You Can Quit Too After 42 Years

Why and how you should quit smoking

53 years ago I had a friend and she was a girl.(not an official Girlfriend).

Her mom smoked and worked during the day so daughter used to pinch her smokes and shared them with me. Both my parents smoked as well.

So off and on I got used to smoking; my smoking got a real boost when I became a sailor at the age of 17, because you could buy cigarettes tax-free when you were outside territorial waters.

Over time I started smoking more and more cigarettes and had to get up a couple of times a night to have another nicotine fix.

Life without cigarettes was just not imaginable.

Going on an airline trip was sheer torture because I could not smoke for a couple of hours.

We flew to Singapore once and I had a couple of smokes in the washroom in spite of the fact that airplanes were already putting people in jail for smoking.

Over the years half of my mom’s family died of lung cancer.

My dad’s only sibling died of lung cancer.

My mom died of a brain tumor-she used to be a heavy smoker.

My dad got lung cancer.

After he got lung cancer he visited me; he was a pathetic skin over bones man now, wearing a corduroy suit, BUT STILL SMOKING IN MY GARAGE.

My brother’s wife has breast cancer; my brother still smokes cigars.

I started having coughing spells at night and the vision in my left eye was deteriorating.

Me quitting smoking? Impossible- I have no willpower.

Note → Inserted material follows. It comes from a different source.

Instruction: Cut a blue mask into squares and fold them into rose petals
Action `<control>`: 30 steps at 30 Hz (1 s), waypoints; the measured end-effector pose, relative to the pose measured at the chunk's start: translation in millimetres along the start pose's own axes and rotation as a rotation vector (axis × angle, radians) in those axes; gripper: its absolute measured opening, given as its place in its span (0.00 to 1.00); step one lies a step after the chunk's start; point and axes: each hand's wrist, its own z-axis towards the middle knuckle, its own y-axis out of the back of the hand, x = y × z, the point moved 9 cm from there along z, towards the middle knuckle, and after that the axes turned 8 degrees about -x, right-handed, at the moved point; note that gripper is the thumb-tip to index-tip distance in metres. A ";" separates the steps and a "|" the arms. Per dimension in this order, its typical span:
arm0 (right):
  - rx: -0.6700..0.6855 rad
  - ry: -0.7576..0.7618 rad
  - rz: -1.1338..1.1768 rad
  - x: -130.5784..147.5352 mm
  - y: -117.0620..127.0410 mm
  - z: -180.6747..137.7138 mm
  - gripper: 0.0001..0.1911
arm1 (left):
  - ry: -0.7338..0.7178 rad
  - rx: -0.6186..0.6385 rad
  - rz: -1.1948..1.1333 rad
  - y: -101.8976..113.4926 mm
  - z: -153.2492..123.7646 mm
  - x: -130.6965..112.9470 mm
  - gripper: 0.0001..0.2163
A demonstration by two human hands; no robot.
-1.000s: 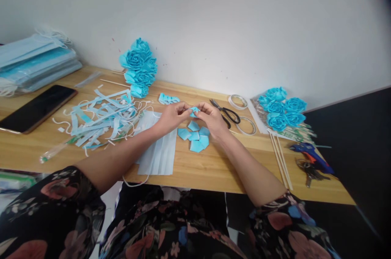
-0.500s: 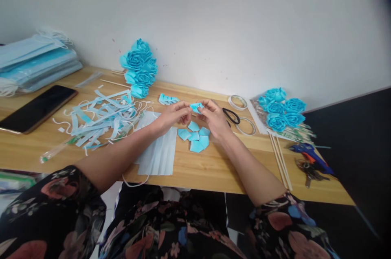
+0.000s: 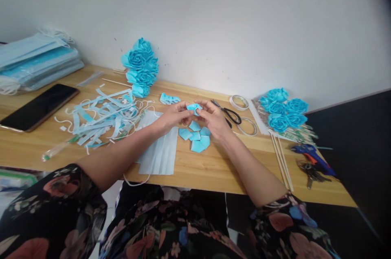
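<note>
Between my two hands is a small blue fabric piece [image 3: 193, 107], cut like a petal. My left hand [image 3: 174, 115] pinches its left side, and my right hand [image 3: 213, 117] grips the right side with thumb and fingers. Just below them on the table lie several loose blue petal pieces [image 3: 200, 143], partly overlapping. Behind my left hand rests a row of folded blue pieces [image 3: 170, 98]. A pleated face mask [image 3: 159, 153] lies under my left forearm. Black-handled scissors [image 3: 233, 116] are to the right of my right hand, partly hidden by it.
Mask scraps and ear loops [image 3: 104, 116] are heaped at left, near a phone [image 3: 39, 106] and stacked masks [image 3: 36, 61]. Blue fabric roses [image 3: 141, 65] stand by the wall; more roses [image 3: 282, 108] lie right. Tape rolls [image 3: 239, 102], wooden sticks [image 3: 281, 161], a glue gun [image 3: 313, 157] and keys [image 3: 313, 173] are rightward.
The blue petal piece has turned slightly between my fingers and both hands have drawn a little closer together. More of the scissors shows now. The whole view has shifted slightly.
</note>
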 end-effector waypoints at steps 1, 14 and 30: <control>0.002 -0.001 0.011 0.4 -0.6 -0.3 0.19 | -0.002 0.007 -0.001 -0.7 0.1 0.2 0.14; 0.053 0.014 -0.015 -3.6 -3.8 0.9 0.19 | 0.031 -0.048 -0.115 4.1 2.6 7.0 0.14; 0.036 0.010 -0.028 -3.0 -3.5 -0.5 0.19 | 0.041 -0.022 -0.107 1.7 0.3 4.0 0.14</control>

Because I knew I could not quit I never even bothered to buy Nicorette or any other stuff.

So after a whole lifetime of smoking I was going to die of lung cancer too.

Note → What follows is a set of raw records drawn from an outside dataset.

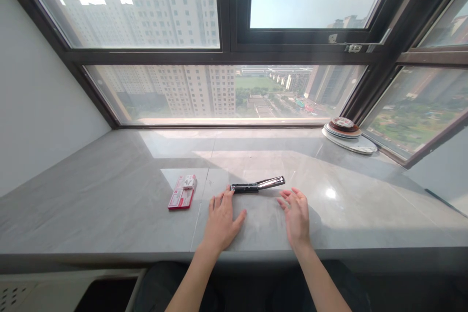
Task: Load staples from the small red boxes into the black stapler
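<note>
Head view: left hand (220, 222) lying flat on surface (109, 204), fingers (224, 198) spread open, gripping nothing; tips just touching near end of stapler (257, 185). Right hand (297, 214) also lying open and empty, fingers just beside stapler, apart from it.

Risk, as judged: stapler lying swung open, so careless press likely pinching fingertips or skidding it over glossy stone.

Stapler looking slim, black body, shiny metal arm. Red staple box (183, 191) sitting left of left fingers.

No legible text anywhere; print on red-white box (182, 192) and on round tin lid (342, 123) too small to read.
</note>
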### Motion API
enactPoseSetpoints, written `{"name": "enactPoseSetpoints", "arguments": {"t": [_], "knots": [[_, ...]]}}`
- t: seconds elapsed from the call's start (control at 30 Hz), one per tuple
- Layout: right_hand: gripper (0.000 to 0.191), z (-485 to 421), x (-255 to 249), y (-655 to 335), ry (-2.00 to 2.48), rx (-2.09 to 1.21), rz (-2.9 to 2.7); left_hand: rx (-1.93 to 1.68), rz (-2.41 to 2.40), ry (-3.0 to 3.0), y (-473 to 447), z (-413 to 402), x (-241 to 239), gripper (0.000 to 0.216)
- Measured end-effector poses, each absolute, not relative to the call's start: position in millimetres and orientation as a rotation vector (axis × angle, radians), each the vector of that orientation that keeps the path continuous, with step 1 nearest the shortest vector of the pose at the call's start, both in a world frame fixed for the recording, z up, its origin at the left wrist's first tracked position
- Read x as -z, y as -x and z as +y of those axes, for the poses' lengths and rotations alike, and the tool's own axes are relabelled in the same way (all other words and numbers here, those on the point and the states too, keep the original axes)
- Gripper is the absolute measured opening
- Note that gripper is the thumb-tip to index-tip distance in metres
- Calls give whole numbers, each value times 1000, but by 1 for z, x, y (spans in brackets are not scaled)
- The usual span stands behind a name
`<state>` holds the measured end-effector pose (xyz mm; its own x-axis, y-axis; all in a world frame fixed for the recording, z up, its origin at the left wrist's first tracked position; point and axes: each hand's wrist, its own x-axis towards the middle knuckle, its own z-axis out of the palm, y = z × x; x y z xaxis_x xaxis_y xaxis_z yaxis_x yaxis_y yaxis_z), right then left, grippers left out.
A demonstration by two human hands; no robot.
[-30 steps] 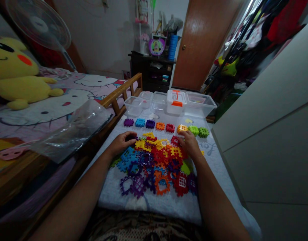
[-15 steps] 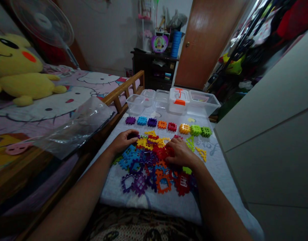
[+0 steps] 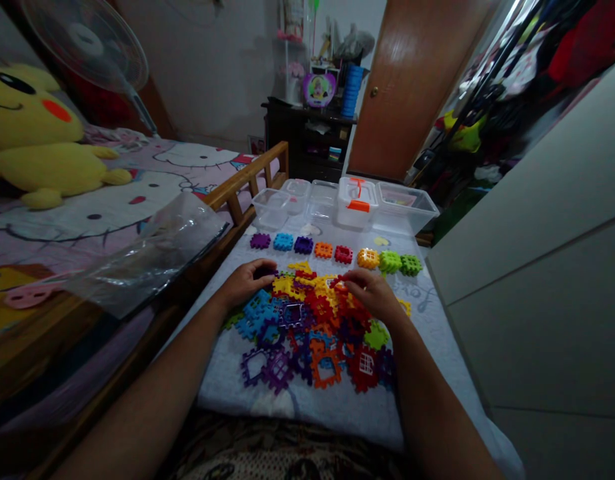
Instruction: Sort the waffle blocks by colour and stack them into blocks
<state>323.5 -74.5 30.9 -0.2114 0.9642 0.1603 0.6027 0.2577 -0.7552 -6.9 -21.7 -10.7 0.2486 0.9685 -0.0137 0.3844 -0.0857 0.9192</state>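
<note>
Red plastic shows at the fingertips of the right hand (image 3: 372,291): from the head view, thumb and fingers are drawn nearly together on a small red piece (image 3: 338,281). Half a second ago that hand lay lower, spread over the middle of the pile (image 3: 317,309); now it sits at the pile's far right, fingers aimed left. The red piece is just above the yellow bits, poking out leftward. It looks like a thin sliver from here, its long axis roughly sideways, though the fingers hide too much to be certain. The left hand (image 3: 245,283) hasn't budged, half curled and loosely open against the pile's left edge; I can't tell whether it grips anything. Beyond both hands, the row of coloured stacks (image 3: 323,250) runs left to right, unchanged.
</note>
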Motion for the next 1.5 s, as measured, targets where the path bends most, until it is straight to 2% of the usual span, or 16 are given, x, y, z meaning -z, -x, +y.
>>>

BUT WAIT: the story is not finished yet.

On September 4, 2002 I was in Calgary browsing in a bookstore called Brown and Noble and a book jumped out at me.

The book was called “How to stop smoking” and had 385 pages in it.

I glanced at the first couple of pages where the author boasted that this book was the only way to quit smoking without any withdrawal symptoms or without the Patch.

I bought the book because I was curious as to what you could write 385 pages about how to quit smoking.

It took me 9 days to read the book.

On September 13, 2002 at 3 PM I took my last drag and exhaled it through a Kleenex.

That was my last cigarette. I have never even thought about smoking. People can smoke around me and I don’t give it a thought.

The book changes your Mindset.

The book is called “How to stop smoking” by Allan Carr, a British Accountant and is not available in the United States.

I no longer cough at night and the vision in my left eye is fine now.